Auf die Frage hin, wie es möglich sei, einen solchen Haufen zu bändigen, muss sie lachen. "Es macht einfach Spaß, mit denen zu singen", sagt sie schließlich. Das Wort "bändigen" komme ihr dafür nicht in den Sinn - obwohl die Masse an Sängern für die Probenarbeit durchaus Herausforderungen mit sich bringt. Während Füg mit den Damen probt, nimmt sich Kollege Stephan Strunz die Herren oft einzeln vor, bis alle Stimmen sitzen. Dann erst ist es an der Zeit, beide Gruppen zusammenzuführen. "Außerdem kümmern sich die älteren Schüler um die jüngeren und achten darauf, sie zu integrieren", erklärt die Chorleiterin. Auch das trägt dazu bei, dass das Proben mit 80 Jugendlichen nicht in Tohuwabohu ausartet.
Momentan besuchen etwa zwei Drittel der Sänger den musischen Zweig. Sie alle spielen ein Instrument, auf dem die Profis der Hofer Symphoniker sie unterrichten. "Wobei ich ein Problem damit hätte, zu sagen: Der Chor ist so gut, weil es den musischen Zweig gibt", wirft Maniana Füg ein. Es sei schon möglich, dass die musischen Schüler etwas besser vom Blatt singen können. Doch auch die Mitglieder aus dem sprachlichen und dem humanistischen Zweig der Schule seien wichtig. "Auch sie lassen sich über das Chorsingen für Musik begeistern", erklärt die Pädagogin. "Denn Musik ist etwas Urmenschliches. Und wer nicht so gut Noten lesen kann, der kann auch einfach nachsingen."
Immer im Herbst fährt der Große Chor zusammen mit dem Orchester und der Big Band der Schule in die Jugendherberge nach Plauen - um in Ruhe zu proben, abseits des hektischen Schulalltags. "Zum einen, um bewusst Stimmbildung zu üben", berichtet Füg. "Zum anderen aber auch, um über die Texte der Stücke intensiv zu sprechen." Das ist wichtig, weil im Chor Menschen verschiedener Nationalitäten und Milieus aufeinandertreffen: Da sind Katholiken, Protestanten und auch Muslime.

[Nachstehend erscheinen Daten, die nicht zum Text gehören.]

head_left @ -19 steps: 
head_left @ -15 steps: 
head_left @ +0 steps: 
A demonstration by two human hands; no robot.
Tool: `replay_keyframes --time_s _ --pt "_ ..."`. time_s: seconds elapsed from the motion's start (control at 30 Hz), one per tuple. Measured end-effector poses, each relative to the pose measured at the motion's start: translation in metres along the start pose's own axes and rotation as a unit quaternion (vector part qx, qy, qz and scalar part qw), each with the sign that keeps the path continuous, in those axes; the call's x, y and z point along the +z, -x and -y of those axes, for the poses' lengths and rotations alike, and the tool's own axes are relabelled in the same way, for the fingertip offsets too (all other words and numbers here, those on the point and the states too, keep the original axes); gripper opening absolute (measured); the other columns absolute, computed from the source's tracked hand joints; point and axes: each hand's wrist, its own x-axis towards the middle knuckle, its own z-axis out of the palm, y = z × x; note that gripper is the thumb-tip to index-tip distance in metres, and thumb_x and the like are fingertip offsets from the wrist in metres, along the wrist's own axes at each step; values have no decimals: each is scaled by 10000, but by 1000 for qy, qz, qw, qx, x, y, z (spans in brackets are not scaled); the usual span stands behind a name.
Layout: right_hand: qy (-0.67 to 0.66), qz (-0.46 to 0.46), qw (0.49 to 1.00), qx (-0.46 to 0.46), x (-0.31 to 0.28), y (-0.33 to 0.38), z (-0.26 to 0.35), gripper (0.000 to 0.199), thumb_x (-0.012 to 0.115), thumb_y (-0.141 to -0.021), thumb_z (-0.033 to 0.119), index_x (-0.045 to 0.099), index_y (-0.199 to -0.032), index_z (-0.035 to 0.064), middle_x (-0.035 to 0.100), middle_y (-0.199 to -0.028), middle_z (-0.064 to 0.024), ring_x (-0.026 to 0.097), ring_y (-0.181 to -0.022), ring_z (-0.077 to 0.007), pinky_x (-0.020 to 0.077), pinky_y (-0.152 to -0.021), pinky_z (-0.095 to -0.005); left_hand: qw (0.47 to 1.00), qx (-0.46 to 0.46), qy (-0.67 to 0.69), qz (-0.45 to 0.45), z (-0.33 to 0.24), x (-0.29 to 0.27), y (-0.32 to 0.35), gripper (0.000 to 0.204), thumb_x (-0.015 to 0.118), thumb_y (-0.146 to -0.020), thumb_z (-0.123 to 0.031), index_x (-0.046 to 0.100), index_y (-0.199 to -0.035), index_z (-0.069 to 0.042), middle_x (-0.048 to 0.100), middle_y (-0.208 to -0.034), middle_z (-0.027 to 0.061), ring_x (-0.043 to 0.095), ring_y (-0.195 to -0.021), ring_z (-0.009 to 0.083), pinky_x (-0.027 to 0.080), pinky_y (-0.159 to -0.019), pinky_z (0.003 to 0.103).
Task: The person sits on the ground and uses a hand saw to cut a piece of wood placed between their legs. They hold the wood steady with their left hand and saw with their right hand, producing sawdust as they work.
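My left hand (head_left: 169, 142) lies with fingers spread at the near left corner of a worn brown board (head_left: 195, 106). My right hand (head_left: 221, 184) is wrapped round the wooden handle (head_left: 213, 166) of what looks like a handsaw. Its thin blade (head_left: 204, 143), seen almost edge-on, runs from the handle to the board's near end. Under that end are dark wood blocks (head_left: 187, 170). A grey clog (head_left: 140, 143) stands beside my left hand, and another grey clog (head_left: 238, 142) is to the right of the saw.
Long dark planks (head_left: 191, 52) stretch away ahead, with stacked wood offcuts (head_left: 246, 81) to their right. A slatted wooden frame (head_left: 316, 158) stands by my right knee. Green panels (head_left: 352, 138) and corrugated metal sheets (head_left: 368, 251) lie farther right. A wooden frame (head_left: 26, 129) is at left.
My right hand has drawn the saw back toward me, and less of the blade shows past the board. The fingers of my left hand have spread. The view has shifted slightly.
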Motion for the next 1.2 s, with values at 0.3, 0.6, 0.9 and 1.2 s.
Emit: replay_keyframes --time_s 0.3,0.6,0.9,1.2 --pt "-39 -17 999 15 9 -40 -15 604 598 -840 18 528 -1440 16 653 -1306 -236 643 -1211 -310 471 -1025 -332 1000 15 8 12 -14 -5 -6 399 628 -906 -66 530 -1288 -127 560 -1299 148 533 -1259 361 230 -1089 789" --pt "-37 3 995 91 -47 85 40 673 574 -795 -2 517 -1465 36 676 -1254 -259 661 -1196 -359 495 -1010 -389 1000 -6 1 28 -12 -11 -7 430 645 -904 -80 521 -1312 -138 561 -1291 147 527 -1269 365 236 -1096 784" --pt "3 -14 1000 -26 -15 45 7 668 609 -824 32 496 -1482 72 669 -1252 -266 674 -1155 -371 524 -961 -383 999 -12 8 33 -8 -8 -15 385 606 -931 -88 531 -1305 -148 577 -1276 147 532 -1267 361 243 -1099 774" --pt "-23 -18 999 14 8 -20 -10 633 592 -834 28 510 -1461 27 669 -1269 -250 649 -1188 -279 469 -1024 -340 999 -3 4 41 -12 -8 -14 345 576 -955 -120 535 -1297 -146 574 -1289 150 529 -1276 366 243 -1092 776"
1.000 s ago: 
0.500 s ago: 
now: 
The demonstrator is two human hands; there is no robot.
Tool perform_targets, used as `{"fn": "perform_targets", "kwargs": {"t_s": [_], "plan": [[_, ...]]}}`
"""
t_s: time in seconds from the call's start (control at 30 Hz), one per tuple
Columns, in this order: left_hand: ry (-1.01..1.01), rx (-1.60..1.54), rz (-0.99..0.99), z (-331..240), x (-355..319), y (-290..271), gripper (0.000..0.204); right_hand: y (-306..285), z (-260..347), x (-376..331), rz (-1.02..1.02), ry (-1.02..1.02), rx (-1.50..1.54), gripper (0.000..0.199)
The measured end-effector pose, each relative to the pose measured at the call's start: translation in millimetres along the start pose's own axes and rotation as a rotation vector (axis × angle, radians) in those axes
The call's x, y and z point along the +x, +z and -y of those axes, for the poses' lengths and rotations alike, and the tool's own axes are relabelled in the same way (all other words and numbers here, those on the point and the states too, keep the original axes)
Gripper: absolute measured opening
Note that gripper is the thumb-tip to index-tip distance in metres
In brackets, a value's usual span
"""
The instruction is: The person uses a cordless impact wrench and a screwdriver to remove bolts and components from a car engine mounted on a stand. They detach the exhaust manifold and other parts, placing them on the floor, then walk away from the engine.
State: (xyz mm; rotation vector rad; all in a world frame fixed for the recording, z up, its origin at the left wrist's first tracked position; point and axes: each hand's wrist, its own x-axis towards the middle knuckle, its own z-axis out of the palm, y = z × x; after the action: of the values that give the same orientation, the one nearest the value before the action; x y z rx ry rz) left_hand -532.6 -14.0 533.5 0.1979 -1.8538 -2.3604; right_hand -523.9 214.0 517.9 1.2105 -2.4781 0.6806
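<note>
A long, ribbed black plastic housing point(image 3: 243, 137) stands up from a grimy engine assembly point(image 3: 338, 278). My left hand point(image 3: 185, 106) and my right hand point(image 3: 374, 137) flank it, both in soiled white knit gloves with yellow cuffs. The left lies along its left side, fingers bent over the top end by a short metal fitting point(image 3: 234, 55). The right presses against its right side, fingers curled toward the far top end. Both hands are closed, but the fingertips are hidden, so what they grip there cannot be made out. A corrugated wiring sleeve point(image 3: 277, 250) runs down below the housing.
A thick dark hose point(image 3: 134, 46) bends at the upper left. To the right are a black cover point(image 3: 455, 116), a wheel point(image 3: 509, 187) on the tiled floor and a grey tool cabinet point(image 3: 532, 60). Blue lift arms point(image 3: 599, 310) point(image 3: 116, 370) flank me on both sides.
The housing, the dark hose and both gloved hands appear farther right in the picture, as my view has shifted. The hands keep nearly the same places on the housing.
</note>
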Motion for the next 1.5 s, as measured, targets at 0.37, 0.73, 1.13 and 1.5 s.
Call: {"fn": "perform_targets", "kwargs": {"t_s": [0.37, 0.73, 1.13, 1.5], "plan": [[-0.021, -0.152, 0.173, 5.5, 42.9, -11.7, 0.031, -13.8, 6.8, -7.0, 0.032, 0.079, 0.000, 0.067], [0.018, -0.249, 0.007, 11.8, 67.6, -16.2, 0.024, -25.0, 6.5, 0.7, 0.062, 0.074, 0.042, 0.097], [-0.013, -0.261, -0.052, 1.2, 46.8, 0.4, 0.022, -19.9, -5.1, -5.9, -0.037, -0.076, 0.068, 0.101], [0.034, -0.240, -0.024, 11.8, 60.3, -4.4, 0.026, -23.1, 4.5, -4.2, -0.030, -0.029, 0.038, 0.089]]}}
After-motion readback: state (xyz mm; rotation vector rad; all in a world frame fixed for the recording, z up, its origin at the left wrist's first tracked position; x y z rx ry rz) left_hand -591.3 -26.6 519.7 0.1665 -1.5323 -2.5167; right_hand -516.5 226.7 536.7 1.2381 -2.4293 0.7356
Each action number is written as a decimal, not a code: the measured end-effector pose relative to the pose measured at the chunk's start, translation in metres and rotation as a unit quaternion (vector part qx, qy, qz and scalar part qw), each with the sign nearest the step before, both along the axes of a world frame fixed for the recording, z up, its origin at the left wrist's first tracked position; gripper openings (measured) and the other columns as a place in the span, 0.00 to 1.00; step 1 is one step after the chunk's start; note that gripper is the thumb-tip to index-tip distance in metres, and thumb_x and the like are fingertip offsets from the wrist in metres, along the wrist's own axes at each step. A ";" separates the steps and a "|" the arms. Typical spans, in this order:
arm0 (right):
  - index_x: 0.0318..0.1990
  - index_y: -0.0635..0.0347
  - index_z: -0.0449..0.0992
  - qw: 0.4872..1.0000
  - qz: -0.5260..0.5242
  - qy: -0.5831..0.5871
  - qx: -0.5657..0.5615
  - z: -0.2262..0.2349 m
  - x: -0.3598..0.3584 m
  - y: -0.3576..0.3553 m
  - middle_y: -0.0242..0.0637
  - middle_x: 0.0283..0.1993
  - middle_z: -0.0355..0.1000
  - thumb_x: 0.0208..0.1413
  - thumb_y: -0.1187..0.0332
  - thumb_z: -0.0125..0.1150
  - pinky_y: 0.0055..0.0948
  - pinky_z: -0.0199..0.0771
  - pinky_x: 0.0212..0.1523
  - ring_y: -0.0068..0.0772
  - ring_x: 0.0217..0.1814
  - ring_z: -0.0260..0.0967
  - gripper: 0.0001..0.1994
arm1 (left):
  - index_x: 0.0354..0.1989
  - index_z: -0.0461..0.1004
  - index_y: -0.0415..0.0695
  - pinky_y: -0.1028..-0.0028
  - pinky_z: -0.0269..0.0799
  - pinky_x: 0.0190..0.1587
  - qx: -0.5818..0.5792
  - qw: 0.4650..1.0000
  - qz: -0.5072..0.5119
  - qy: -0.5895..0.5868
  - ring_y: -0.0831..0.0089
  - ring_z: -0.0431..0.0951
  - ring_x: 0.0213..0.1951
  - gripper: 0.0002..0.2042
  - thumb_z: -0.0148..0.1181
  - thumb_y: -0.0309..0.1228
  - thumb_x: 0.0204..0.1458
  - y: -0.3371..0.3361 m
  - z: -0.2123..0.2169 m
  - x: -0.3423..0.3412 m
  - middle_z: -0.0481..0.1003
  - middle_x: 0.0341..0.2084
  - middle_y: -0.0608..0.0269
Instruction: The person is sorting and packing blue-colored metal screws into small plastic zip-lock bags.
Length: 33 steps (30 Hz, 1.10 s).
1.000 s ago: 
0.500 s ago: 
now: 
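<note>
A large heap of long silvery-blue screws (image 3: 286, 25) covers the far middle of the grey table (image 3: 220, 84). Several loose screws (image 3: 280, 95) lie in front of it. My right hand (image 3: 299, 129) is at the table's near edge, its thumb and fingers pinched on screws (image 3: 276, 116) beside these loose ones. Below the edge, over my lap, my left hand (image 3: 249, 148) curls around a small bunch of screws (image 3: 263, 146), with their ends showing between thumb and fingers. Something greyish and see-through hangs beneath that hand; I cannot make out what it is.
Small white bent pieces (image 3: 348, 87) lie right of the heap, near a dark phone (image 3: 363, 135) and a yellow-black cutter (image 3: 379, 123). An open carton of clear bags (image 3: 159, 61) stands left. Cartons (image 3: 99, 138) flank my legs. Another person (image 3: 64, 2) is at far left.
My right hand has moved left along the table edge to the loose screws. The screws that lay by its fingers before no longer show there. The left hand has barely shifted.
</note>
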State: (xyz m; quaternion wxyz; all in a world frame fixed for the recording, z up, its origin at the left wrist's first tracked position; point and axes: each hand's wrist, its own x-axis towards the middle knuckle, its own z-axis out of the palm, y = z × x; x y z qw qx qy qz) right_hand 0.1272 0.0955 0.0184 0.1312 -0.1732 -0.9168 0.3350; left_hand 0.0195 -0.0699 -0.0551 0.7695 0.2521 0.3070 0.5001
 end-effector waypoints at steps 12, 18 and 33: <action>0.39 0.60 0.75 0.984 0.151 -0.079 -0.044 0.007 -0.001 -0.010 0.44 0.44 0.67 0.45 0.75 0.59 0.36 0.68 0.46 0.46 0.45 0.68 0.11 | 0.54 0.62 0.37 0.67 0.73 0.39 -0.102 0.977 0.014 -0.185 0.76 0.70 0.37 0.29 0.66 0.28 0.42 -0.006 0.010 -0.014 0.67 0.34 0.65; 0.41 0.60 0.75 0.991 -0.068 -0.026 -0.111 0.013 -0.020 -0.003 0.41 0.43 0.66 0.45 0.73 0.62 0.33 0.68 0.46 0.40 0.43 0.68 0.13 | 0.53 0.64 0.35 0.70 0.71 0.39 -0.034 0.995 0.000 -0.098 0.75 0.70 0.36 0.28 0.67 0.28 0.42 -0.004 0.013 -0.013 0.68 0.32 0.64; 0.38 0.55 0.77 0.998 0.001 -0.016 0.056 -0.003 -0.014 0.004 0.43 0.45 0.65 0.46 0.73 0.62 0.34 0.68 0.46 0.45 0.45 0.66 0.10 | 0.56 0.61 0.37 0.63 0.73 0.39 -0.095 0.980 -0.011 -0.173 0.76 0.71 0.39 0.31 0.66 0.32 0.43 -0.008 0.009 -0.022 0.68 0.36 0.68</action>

In der Musik aber sollen sie mit einer Stimme sprechen. Gemeinsame Zeit, gemeinsames Nachdenken und Musik - das schweißt zusammen. "Wir sind auf der Probenfreizeit mit 110 Schülern unterwegs - das ist fast ein Drittel der gesamten Schule. Der Schulfamilie bringt das unglaublich viel", sagt Füg.
Manchmal tritt der Chor in reduzierter Besetzung auf. Dann etwa, wenn er denen Musik schenkt, in deren Leben es oft stumm ist: Senioren im Altenheim und Gefängnisinsassen. In der JVA Hof gestaltet er jährlich einen Gottesdienst. "Mit den Schülern da reinzugehen, ist schon beklemmend", erzählt die Chorleiterin. "Hinter dir schließt sich das Schloss und du weißt, dass du es selbst nicht wieder aufsperren kannst." Doch die Auftritte lohnen sich - für die Sänger wie für die Häftlinge: "Wir sind immer wieder überrascht, mit welcher Ruhe und Andacht uns diese Menschen lauschen", berichtet Füg. Den Schülern werde dabei bewusst, "wie viel Freude so eine Kleinigkeit wie ein bisschen Gesang bereiten kann".
Eine Erfahrung, die die Sänger auch in ihrer Persönlichkeit wachsen lässt. Mehr noch als beim Spielen eines Instruments gebe man beim Singen viel von seiner reinen Seele preis. "Das macht es so schwierig, mit jungen Menschen zu singen. Zugleich ist es jedoch so wichtig für die Menschwerdung", erklärt die Pädagogin. "Man sollte schon im Kindergarten damit beginnen." Wer singt, der atme anders und stehe anders, der wirke selbstbewusster. "Das verschafft zum Beispiel bei Referaten und Präsentationen Vorteile", weiß Maniana Füg, die neben Musik auch Englisch unterrichtet. Der Chor verschaffe seinen Mitgliedern Gruppen- und Teamerfahrungen. "In einer Welt, in der wir uns zunehmend individualisieren, wird das immer wichtiger." Auch die Wirtschaft frage nach solchen Kompetenzen. So wird Singen zu Lebensbildung - von wegen musischer Elfenbeinturm.